In the inn where I alighted, I ordered for myself a little--only a
very little breakfast,--a trifle--a bit of bread-and-butter--a few
eggs.
The landlord and a fat gentleman walked up and down the saloon and
chatted. "Nay, that I must say," said the fat gentleman, "this
Merchant P--, who died the day before yesterday, he was a fine
fellow."
"Yes, yes," thought I; "aha, aha, a fellow, who had heaps of
money! Hear you, my friend" (to the waiter), "could not you get me
a bit of venison, or some other solid dish? Hear you, a cup of
bouillon would not be amiss. Look after it, but quick!"

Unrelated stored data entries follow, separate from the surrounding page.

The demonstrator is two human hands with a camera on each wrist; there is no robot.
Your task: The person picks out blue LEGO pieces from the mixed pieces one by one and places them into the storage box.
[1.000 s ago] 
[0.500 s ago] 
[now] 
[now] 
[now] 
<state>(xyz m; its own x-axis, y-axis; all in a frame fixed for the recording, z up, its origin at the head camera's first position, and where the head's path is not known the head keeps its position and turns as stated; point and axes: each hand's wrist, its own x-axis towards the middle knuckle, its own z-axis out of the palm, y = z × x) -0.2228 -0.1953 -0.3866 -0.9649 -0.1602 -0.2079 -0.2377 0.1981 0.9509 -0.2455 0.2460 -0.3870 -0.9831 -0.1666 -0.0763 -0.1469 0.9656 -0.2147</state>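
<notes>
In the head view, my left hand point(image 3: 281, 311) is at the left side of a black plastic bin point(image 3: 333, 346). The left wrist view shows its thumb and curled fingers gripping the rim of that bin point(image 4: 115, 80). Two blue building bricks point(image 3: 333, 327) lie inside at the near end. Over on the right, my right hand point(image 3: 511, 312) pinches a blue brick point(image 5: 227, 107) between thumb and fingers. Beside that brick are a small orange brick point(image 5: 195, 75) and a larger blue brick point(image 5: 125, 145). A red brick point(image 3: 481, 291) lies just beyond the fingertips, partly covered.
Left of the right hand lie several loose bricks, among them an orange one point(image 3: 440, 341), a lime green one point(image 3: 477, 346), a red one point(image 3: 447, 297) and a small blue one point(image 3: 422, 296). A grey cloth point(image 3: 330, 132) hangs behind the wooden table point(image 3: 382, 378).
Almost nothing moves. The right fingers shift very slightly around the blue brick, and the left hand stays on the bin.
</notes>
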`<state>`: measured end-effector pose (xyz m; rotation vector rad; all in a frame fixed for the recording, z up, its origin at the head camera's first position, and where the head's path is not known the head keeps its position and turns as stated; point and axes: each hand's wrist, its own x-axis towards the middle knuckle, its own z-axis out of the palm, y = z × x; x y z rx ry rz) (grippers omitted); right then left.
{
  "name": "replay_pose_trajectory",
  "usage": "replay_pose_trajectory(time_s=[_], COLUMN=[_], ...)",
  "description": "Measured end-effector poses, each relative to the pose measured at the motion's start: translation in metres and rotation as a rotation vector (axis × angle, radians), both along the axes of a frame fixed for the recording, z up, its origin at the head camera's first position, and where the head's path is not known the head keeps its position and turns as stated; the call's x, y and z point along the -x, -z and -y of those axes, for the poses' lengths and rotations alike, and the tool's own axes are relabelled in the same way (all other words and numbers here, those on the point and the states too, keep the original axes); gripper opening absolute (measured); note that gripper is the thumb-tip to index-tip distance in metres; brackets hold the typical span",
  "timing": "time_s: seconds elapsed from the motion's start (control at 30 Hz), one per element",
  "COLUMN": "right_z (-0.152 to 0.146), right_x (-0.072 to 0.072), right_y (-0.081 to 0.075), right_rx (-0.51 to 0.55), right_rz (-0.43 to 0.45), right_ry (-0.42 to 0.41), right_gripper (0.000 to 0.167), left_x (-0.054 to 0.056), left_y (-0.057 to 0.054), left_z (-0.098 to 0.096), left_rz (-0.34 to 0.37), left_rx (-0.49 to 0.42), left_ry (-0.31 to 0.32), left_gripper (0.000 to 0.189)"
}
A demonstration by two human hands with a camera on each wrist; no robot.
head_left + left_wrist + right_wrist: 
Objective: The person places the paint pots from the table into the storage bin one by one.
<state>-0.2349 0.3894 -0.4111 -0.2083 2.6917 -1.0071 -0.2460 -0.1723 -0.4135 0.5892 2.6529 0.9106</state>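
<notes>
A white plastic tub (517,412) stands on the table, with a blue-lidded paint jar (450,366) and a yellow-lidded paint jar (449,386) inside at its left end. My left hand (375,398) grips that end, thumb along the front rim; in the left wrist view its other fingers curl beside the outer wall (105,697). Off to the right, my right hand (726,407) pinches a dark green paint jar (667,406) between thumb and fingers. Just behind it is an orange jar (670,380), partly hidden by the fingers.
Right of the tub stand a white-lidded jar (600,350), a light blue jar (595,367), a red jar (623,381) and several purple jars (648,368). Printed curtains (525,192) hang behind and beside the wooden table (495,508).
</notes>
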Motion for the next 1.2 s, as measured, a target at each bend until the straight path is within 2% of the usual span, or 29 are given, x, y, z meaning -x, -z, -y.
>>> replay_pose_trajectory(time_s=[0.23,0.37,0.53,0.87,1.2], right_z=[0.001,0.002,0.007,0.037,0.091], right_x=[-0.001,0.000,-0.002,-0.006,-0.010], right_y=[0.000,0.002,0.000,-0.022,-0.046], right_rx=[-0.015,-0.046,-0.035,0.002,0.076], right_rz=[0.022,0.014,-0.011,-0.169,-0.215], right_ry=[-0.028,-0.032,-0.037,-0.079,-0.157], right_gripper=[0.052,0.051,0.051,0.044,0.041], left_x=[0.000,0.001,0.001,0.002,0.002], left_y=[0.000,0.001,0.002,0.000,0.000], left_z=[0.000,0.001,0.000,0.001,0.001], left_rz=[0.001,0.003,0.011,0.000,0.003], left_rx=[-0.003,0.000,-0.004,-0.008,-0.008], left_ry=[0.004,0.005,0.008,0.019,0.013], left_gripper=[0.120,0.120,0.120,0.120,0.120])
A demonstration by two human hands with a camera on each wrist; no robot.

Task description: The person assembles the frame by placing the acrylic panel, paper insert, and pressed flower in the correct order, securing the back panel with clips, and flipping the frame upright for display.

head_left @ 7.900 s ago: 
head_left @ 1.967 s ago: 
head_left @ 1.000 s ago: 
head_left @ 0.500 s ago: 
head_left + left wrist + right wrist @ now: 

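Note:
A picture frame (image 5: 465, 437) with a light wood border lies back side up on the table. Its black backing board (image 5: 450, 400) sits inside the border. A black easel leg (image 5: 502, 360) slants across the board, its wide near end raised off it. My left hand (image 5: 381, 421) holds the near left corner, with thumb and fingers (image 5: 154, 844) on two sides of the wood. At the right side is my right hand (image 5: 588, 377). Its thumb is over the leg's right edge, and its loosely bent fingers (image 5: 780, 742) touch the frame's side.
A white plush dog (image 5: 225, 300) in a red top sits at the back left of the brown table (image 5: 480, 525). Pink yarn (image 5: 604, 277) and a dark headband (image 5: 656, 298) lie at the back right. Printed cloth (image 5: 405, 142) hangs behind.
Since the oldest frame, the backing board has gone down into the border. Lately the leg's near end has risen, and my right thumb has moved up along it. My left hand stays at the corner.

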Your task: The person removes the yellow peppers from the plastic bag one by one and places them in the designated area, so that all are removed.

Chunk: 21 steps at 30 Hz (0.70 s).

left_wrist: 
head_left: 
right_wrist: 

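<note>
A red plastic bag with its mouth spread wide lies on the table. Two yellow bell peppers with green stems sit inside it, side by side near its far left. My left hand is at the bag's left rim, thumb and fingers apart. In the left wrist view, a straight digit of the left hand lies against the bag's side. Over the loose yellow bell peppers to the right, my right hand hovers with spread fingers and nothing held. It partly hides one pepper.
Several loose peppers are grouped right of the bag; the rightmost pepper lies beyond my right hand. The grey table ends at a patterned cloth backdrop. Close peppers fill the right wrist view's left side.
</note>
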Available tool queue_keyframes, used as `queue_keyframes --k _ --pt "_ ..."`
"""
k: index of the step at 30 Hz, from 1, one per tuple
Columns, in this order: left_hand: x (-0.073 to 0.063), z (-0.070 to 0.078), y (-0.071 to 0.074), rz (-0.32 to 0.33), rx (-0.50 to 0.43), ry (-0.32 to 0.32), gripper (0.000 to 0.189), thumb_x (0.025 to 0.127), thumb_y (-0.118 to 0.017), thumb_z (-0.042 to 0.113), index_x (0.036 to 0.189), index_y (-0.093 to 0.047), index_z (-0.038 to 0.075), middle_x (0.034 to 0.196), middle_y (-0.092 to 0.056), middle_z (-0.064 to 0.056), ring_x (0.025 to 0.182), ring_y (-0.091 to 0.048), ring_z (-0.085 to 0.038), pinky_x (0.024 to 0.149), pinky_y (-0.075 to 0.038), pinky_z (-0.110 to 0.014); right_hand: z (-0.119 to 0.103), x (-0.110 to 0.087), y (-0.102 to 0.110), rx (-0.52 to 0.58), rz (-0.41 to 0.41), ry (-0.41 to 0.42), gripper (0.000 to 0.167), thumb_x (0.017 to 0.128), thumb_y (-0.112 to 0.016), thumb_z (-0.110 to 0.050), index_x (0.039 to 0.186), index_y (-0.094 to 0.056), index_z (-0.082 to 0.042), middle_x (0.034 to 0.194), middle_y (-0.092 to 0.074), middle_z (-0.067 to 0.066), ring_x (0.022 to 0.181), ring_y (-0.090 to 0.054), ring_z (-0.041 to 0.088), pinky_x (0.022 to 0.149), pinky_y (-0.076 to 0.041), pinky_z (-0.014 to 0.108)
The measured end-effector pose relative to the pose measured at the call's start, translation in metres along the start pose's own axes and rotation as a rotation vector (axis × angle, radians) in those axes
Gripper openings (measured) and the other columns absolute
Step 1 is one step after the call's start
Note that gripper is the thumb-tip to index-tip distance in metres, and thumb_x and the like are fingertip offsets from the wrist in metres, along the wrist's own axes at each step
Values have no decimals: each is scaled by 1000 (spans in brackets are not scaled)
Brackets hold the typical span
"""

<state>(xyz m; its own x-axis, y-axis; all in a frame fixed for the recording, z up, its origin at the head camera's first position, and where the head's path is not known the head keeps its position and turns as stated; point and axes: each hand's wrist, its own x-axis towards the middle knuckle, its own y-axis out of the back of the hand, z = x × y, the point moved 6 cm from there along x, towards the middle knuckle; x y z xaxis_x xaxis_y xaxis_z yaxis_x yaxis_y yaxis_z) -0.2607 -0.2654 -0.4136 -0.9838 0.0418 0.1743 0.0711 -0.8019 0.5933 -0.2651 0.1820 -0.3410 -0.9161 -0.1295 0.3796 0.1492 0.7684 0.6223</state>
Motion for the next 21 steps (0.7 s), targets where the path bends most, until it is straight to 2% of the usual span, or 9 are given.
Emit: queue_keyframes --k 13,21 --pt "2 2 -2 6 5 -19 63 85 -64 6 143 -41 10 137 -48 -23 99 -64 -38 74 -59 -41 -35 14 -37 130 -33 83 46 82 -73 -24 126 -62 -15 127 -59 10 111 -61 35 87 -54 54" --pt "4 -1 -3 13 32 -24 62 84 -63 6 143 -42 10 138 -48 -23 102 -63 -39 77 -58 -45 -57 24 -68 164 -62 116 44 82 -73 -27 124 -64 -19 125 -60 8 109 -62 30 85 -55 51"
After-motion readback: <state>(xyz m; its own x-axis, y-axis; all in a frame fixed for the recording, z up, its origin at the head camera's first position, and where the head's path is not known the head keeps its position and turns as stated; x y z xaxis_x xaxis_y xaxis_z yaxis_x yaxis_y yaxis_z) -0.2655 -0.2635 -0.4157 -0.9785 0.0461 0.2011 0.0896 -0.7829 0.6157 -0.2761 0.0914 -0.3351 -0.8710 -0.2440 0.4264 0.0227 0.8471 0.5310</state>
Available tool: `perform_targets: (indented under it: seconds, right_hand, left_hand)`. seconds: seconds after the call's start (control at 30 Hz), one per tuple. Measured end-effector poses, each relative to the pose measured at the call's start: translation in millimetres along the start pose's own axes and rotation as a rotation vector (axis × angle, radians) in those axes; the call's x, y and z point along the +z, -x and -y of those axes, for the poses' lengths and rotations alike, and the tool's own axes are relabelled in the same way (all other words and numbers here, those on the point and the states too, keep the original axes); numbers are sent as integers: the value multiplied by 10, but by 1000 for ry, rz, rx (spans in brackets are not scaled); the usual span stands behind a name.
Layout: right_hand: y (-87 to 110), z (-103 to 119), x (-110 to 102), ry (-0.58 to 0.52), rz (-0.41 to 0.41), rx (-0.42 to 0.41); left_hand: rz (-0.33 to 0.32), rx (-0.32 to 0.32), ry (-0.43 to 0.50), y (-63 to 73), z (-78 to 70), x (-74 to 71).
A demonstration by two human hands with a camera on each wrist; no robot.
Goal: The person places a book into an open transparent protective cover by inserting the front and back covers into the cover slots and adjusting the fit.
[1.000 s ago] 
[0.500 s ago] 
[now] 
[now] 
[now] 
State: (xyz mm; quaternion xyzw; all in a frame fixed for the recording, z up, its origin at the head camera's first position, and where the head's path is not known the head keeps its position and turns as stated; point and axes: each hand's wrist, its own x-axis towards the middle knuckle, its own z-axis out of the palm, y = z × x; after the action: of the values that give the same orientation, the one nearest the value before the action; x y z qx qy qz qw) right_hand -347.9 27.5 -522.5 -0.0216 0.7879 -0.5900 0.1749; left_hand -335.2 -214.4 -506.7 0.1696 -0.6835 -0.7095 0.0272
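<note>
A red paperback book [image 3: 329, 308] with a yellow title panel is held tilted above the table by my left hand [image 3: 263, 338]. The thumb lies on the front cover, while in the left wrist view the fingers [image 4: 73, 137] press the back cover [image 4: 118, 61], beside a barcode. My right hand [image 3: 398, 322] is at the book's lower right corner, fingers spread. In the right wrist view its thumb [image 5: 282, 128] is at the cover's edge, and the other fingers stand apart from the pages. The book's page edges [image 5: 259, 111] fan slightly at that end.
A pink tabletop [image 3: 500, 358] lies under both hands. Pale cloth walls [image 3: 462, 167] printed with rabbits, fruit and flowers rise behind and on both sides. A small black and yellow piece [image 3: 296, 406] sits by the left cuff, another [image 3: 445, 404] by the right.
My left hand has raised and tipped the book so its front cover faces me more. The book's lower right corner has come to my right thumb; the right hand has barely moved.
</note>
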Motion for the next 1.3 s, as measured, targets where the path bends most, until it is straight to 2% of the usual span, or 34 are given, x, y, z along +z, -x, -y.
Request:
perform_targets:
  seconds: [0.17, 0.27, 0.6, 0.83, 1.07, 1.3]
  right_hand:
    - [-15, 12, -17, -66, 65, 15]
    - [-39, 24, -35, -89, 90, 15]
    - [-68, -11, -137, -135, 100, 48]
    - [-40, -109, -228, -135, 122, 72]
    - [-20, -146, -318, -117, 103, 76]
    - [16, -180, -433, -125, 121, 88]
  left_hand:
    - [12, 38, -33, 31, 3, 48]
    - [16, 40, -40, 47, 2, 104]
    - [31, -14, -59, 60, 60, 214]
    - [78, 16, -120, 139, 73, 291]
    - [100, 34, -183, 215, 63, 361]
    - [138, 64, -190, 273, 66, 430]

"Yes," said mine host now, "it is strong! Thirty thousand dollars,
and they banko! Nobody in the whole world could have dreamed of
it--thirty thousand!"
"Thirty thousand!" repeated I, in my exultant soul,
"thirty thousand! Hear you, waiter! Make haste, give me here
thirty then--; and give me here banko--no give me here a glass of
wine, I mean;" and from head to heart there sang in me, amid the
trumpet-beat of every pulse in alternating echoes, "Thirty thousand!
Thirty thousand!"
"Yes," continued the fat gentlemen, "and would you believe that in
the mass of debts there are nine hundred dollars for credit
and five thousand dollars for champagne. And now all his
creditors stand there prettily and open their mouths; all the thing
in the house are hardly worth two farthings; and out of the house
they find, as the only indemnification--a calash!"
"Aha, that is something quite different! Hear you, youth, waiter!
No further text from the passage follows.